Longipes hat geschrieben:Ich denke, was ihn unangenehm erscheinen lässt, ist sein offensichtlich ich-bezogenes Lebensziel: Wir erkennen sowohl aus seinen Briefen als auch seiner politischen Entscheidungen, dass es ihm grundsätzlich um seine eigene Karriere geht, ohne sich aber einer bestimmten factio anzuschließen. Er attackiert korrupte Senatoren wie Verres, um im nächsten Schritt den ebenso korrupten Fonteius zu verteidigen. Er vertritt mal die Popularen, dann die Optimaten, je nach dem, wie es ihm gerade nützt...

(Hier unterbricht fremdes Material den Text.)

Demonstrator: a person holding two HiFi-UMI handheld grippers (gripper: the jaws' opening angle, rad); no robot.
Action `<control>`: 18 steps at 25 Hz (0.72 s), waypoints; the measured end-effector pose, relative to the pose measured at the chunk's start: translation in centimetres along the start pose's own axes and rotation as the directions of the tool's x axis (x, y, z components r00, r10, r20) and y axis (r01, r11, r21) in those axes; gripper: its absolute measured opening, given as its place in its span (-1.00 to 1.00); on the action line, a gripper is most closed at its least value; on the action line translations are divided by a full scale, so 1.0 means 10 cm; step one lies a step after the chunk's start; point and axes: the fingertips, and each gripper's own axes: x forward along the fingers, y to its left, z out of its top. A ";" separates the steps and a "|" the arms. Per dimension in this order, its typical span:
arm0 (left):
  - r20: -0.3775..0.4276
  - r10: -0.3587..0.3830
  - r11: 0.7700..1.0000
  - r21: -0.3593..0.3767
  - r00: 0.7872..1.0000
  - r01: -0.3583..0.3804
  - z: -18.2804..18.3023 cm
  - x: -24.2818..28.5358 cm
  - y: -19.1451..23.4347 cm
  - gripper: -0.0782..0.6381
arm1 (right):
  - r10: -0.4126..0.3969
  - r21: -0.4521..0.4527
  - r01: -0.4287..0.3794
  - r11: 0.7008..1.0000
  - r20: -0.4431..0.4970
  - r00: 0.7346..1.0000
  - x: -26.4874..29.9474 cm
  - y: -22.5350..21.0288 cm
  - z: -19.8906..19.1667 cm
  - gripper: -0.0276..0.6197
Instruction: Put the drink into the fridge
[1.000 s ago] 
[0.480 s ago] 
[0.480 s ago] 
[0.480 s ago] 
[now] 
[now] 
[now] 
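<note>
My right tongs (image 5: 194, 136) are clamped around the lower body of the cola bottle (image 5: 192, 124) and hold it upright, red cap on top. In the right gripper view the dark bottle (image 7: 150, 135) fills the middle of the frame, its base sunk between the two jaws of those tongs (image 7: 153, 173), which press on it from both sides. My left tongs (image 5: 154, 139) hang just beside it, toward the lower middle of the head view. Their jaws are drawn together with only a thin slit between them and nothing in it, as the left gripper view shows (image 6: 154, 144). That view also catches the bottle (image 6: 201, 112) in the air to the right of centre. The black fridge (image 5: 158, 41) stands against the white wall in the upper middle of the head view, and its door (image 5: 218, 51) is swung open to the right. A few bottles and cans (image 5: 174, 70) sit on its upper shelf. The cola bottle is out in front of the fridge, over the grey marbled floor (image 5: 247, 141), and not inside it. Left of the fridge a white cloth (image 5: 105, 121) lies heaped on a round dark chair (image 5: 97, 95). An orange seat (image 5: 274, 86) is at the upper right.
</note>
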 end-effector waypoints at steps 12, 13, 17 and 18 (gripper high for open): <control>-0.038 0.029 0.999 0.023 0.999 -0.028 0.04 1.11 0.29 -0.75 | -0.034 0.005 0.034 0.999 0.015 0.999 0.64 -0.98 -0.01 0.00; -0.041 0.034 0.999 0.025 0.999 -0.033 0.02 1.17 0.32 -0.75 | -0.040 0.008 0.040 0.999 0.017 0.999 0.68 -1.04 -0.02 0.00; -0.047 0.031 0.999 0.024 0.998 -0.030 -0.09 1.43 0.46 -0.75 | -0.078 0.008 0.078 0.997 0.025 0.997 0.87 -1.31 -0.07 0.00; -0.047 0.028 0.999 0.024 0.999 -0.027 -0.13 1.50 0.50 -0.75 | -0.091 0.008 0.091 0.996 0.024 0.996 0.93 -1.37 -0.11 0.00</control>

Man kann das positiv oder negativ deuten, ihn als überparteilichen Kämpfer für republikanische Werte betrachten oder als "Fähnchen im Wind". ... Die dunklen Stellen dieser Biographie sind uns gut überliefert,
Ich denke, Ihr solltet bei Cicero zwei Punkte berücksichtigen:
- Er ist
Anwalt gewesen, Sprecher einer Gerichtspartei, zu diesem Berufsbild gehört es, dass man eine Parteimeinung möglichst optimal fördert; nicht der Anwalt ist also der Gerechtigkeit verpflichtet, sondern Richter und Gericht; man kann also Cicero nicht vorwerfen, den Regeln seines Berufsstandes gefolgt zu sein;
- seit mehr als 100 Jahren gibt es die Psychoanalyse, wir wissen heute unendlich viel mehr über das, was sich hinter dem Vorhang des Unbewussten in der Seele abspielt; es hat sich ein fortgeschrittenes Bewusstsein von den Gefährdungen des Seelischen entwickelt, Depression, Burnout, Demenz, Drogen, Alkoholismus sind ein paar Stichworte; Cicero zeigt mit großer Deutlichkeit die Symptome der "narzisstischen Persönlichkeitsstörung"; wenn wir nicht psychoanalytisch-naiv über ihn urteilen wollen, müssen wir dem Rechnung tragen; seine "unsympathischen Züge" sind Krankheitssymptome, seine Handlungsweise ist manchmal zwanghaft; wir sollten den Kranken nicht auch noch dafür schelten, dass er krank ist.
Es kommt mir aber nicht darauf an, jetzt Cicero reinzuwaschen und weiterhin Lobeshymnen auf ihn zu singen; aber wir sollten ihn differenzierter betrachten.
Die von euch angeführte Briefstelle hat eigentlich nichts Peinliches, die literarischen Anforderungen an ein Lobesepos sind andere als an ein Geschichtswerk; bekanntlich haben ja auch die Römer in der "laudatio funebris" dem verstorbenen zusätzliche Konsulate angedichtet, so meine ich es gelesen zu haben.